Исповедь офицера - страница 21

Шрифт
Интервал


Где-то там, далеко-далеко, как будто на другой планете, за пределами нашей спасительной ямки, на противоположной стороне дороги завязался скоротечный бой, а старлей и неизвестно каким чудом оказавшийся здесь санинструктор никак не могли разжать мою ладонь, сжимающую плечо бронежилета, рука как будто окаменела в том состоянии, в котором тащила раненого бойца. Спазм от низа живота поднялся вверх и стал щемить в левом боку, одновременно выдавая такую жесткую пульсацию, что ребра еле выдерживали эти удары изнутри.

– Обосрался ты не на шутку, но ты молодец, – грубо вернул меня в реальность старлей.

– Я думал, конец, – не стал я оправдываться.

– Да я и сам… – сделал он глубокий вдох. – Со времен Афгана так близко эта старуха с косой не проходила.
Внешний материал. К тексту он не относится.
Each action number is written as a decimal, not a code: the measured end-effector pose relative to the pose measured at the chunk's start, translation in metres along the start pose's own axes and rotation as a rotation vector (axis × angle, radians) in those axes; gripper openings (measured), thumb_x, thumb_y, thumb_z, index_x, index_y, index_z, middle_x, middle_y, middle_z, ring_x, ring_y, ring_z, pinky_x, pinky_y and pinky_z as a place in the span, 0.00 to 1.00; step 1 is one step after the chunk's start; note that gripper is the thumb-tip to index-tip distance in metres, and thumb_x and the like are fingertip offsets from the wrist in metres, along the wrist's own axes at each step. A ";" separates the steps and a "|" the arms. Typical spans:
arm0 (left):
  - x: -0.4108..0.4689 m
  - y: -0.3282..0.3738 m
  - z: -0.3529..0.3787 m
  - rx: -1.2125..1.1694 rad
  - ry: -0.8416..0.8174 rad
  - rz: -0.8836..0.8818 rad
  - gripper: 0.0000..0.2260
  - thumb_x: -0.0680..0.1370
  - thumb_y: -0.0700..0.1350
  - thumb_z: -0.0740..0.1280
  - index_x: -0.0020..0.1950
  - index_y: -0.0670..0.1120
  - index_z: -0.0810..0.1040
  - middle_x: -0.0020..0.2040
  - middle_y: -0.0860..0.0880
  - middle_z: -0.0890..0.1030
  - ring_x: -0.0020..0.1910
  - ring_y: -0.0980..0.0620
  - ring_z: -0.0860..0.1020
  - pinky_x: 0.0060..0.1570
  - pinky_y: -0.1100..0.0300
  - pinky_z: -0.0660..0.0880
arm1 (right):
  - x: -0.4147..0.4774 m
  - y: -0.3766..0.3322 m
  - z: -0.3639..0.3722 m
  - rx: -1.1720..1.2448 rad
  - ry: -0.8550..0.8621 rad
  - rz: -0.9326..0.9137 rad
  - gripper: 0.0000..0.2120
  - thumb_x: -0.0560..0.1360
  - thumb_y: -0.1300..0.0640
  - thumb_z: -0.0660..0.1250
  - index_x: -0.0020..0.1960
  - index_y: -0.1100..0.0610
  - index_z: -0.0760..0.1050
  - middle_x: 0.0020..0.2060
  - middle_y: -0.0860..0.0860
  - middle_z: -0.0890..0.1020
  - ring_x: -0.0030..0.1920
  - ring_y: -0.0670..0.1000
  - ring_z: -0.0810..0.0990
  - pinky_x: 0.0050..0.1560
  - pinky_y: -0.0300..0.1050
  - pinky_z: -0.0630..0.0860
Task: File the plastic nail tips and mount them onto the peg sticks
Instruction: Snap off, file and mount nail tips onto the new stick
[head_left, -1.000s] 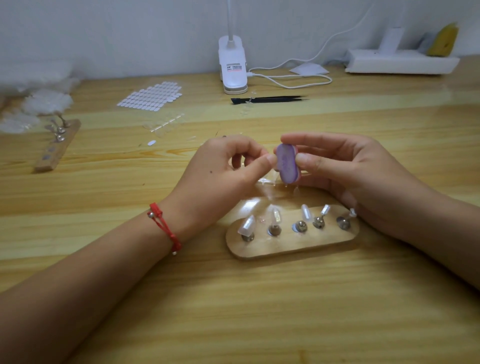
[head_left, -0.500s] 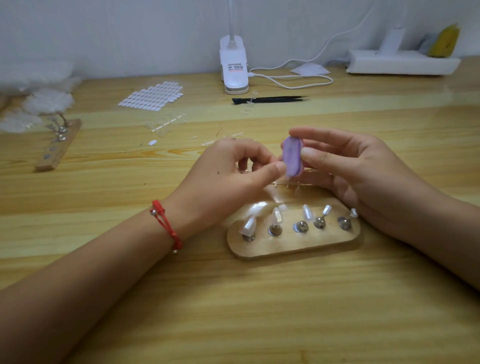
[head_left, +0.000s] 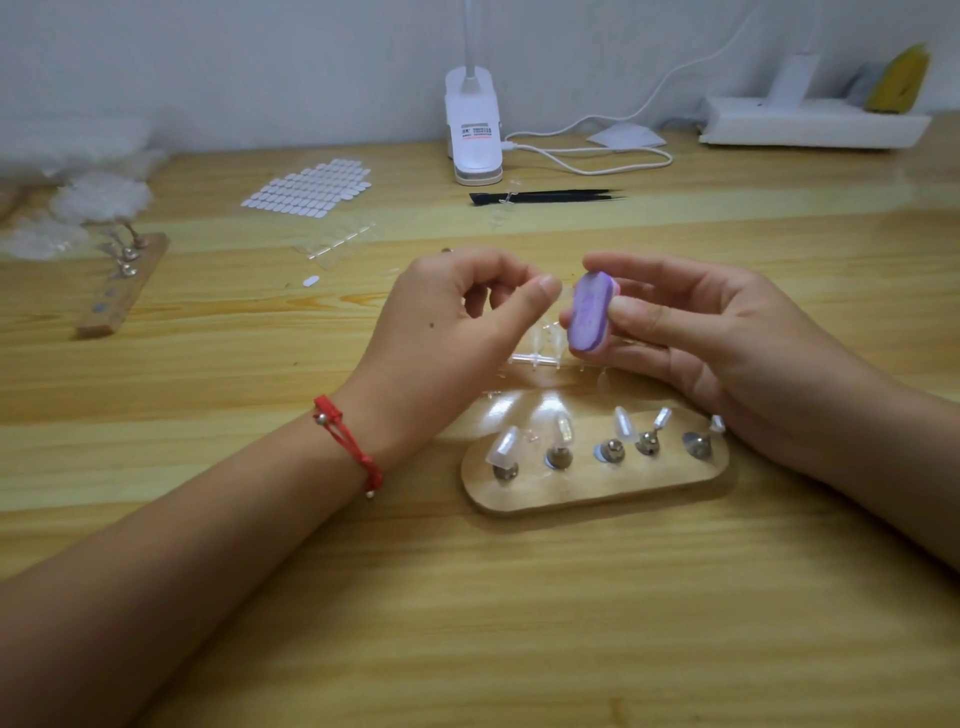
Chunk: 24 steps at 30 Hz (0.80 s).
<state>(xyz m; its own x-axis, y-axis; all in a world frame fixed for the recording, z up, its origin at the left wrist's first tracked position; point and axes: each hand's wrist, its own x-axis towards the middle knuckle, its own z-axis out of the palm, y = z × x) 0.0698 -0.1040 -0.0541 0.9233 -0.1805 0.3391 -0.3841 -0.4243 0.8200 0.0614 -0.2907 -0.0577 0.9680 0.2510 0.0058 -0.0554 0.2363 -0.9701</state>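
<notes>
The nail tip (head_left: 561, 295) I am working on is pinched between my left thumb and forefinger and held up over the table. The plastic is so clear that only a faint glint past the thumb shows, and I cannot tell which way its long axis runs.

Just to its right, nearly touching, is the purple file block (head_left: 591, 312). It stands on end with its long axis upright and leaning a little. My right hand (head_left: 717, 343) grips it, thumb in front and fingers behind. My left hand (head_left: 462, 322) has its other fingers curled in.

The tip lies left of the file with a small gap between them. I judge the next stroke needs the tip's edge brought rightwards onto the block.

Below the hands, nearer me, sits the wooden base (head_left: 597, 493). Each of its pegs (head_left: 558, 457) seems already to carry a tip. A strip of spare tips (head_left: 540, 356) lies just beyond it. The second base (head_left: 119, 291), far off to the left, has free places, and my left hand is the nearer to it.
</notes>
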 end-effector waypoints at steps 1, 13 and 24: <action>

– А почему еще старлей-то? – задал я глупейший в данной ситуации, но почему-то свербивший меня вопрос. – Прости за глупость, если обидел.
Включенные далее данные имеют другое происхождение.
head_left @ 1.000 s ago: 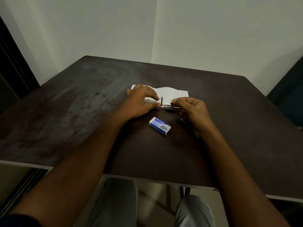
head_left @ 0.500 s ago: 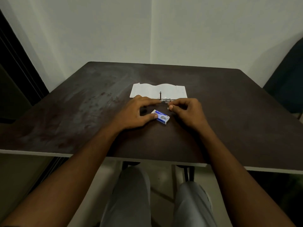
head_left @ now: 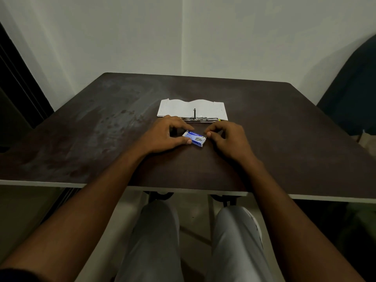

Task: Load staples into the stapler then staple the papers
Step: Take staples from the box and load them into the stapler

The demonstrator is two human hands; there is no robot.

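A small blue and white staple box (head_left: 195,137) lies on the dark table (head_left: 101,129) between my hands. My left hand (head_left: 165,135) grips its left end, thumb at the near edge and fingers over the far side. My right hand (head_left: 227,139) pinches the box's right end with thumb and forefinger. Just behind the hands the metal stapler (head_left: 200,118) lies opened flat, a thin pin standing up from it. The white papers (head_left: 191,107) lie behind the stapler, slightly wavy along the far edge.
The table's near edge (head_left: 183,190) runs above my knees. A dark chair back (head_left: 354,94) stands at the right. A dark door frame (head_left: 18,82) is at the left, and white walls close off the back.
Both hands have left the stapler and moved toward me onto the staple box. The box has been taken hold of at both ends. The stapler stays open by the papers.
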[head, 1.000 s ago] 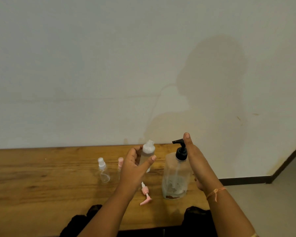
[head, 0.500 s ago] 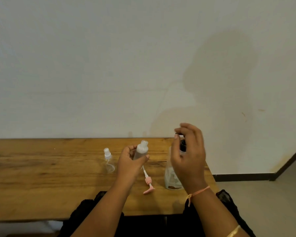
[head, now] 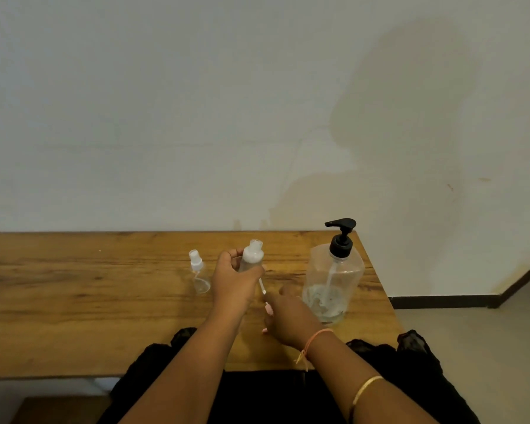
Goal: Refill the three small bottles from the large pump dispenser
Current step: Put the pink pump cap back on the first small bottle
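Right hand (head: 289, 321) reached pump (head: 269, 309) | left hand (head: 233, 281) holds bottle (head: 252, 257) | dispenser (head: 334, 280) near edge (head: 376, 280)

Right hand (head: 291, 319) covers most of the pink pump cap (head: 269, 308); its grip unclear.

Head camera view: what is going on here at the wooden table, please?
A person's left hand holds a small uncapped translucent bottle over the wooden table. The right hand lies over a pink pump cap on the table; its grip is hidden. The large clear dispenser with black pump stands untouched beside.
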Demonstrator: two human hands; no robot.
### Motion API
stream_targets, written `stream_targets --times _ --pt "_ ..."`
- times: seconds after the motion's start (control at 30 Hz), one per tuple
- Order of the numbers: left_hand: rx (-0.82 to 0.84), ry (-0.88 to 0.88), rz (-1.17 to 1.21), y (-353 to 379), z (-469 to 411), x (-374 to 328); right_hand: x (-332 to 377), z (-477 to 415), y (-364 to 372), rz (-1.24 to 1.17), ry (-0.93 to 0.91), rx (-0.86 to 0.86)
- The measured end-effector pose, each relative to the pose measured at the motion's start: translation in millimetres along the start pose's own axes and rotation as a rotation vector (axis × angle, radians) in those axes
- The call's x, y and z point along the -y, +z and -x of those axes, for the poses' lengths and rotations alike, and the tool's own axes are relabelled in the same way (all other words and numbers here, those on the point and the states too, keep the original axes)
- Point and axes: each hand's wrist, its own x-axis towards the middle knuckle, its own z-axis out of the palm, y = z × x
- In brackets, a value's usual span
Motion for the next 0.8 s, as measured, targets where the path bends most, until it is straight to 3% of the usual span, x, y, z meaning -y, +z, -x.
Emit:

– Да глупость это не твоя! На Украине отказался принимать «незалежную» присягу, а здесь тоже оказался не нужен. Болтался по ЧОПам, а как запахло жареным, так и призвали.

– Товарищ старший лейтенант! – прервал наш разговор санинструктор. – Машина подошла, Серегу грузить надо.
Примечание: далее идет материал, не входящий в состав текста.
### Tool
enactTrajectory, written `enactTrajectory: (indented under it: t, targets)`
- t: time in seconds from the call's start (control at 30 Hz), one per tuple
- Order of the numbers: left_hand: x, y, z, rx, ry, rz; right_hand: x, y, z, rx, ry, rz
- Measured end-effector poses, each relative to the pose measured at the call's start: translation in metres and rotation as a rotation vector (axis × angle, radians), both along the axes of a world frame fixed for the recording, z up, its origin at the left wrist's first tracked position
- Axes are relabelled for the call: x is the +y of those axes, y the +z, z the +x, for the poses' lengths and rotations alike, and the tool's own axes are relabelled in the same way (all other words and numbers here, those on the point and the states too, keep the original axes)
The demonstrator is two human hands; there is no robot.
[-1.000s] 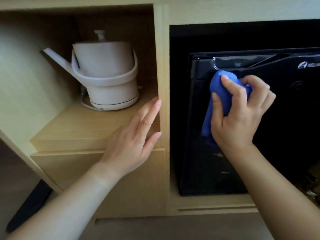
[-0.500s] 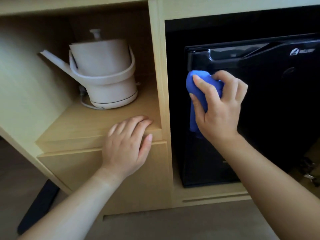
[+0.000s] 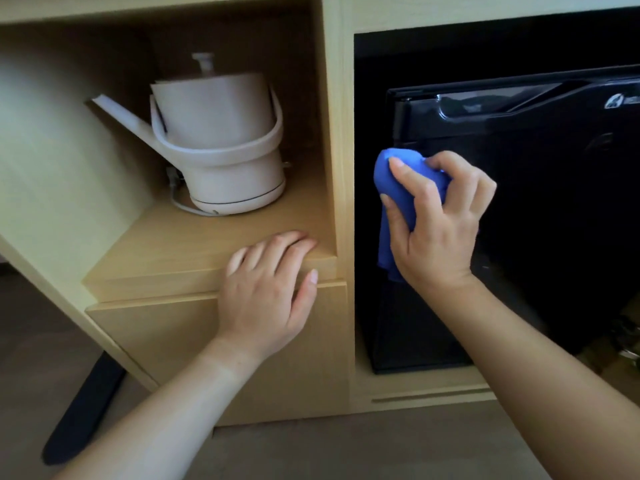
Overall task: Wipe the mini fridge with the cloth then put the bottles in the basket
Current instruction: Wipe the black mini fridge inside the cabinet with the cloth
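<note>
The black mini fridge [image 3: 554,209] sits in the right bay of a light wooden cabinet, its door closed. My right hand [image 3: 440,223] grips a bunched blue cloth [image 3: 394,188] and presses it against the left part of the fridge door, below the handle recess. My left hand [image 3: 270,292] rests flat on the front edge of the wooden shelf [image 3: 180,251] in the left bay, fingers together, holding nothing. No bottles or basket are in view.
A white electric kettle [image 3: 221,143] with a long spout and cord stands on the shelf, behind my left hand. A drawer front [image 3: 166,344] lies below the shelf. A dark chair leg [image 3: 83,410] slants across the floor at the lower left.
My right hand has slid the cloth left and slightly down across the fridge door. My left hand dropped from the cabinet's upright divider to lie flat on the shelf edge.
</note>
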State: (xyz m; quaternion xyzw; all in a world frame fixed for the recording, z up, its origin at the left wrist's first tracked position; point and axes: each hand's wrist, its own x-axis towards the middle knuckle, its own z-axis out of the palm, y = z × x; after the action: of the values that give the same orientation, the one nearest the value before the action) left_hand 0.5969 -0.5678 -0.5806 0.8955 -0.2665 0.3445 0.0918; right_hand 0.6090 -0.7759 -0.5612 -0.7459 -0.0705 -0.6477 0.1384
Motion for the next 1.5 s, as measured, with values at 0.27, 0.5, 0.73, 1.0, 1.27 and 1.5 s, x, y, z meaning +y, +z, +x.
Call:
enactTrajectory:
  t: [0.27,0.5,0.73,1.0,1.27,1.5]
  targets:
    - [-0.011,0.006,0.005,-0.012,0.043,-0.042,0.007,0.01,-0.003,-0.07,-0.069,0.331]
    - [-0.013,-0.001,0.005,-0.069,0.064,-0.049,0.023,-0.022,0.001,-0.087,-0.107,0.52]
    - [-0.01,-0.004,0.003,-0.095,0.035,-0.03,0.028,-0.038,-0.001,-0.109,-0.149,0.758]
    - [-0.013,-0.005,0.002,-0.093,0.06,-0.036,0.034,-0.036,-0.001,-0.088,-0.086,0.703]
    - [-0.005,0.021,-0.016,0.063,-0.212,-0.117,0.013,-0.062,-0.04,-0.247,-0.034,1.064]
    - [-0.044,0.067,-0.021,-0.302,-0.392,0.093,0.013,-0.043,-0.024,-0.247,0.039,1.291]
– Так грузите! – прорычал старлей.

Человеческий мозг удивительное создание – отчетливо зафиксировал всякую мелочь: не до конца отстиранные пятна синей краски на рукаве старлея, валяющегося на спине опрокинутого жучка, дергающего лапками, старающегося перевернуться и убежать от этого кошмара, – но как появился БТР, как он обработал «зеленку» и как прямо над нами очутился многотонный «Урал», я даже под пытками не расскажу, потому что это было словно в каком-то параллельном мире.

Это ложь и обман, что параллели никогда не пересекаются: чувства страха и отваги, глупости и мужества, любви и ненависти, все параллельные миры вселенной сегодня сошлись здесь в одной точке – в лесу за перекрестком дорог между Аргуном, Мескер-Юртом и Джалкой.

Армейский организм отработал как часы: каждый винтик, каждая шестереночка выполняла свою задачу. Каждый боец делал свою работу, осознавая, что он частичка того великого, которое собьется, сорвется, заскрежещет и умрет или как минимум перестанет работать без него – маленькой, но очень нужной в данный момент шестереночки. Только я, как пятое колесо в телеге, оставался «здесь и сейчас» памятником бесполезности в этом слаженном механизме. Механизме, воюющем против нелюдей, затеявших эту смертельную бойню.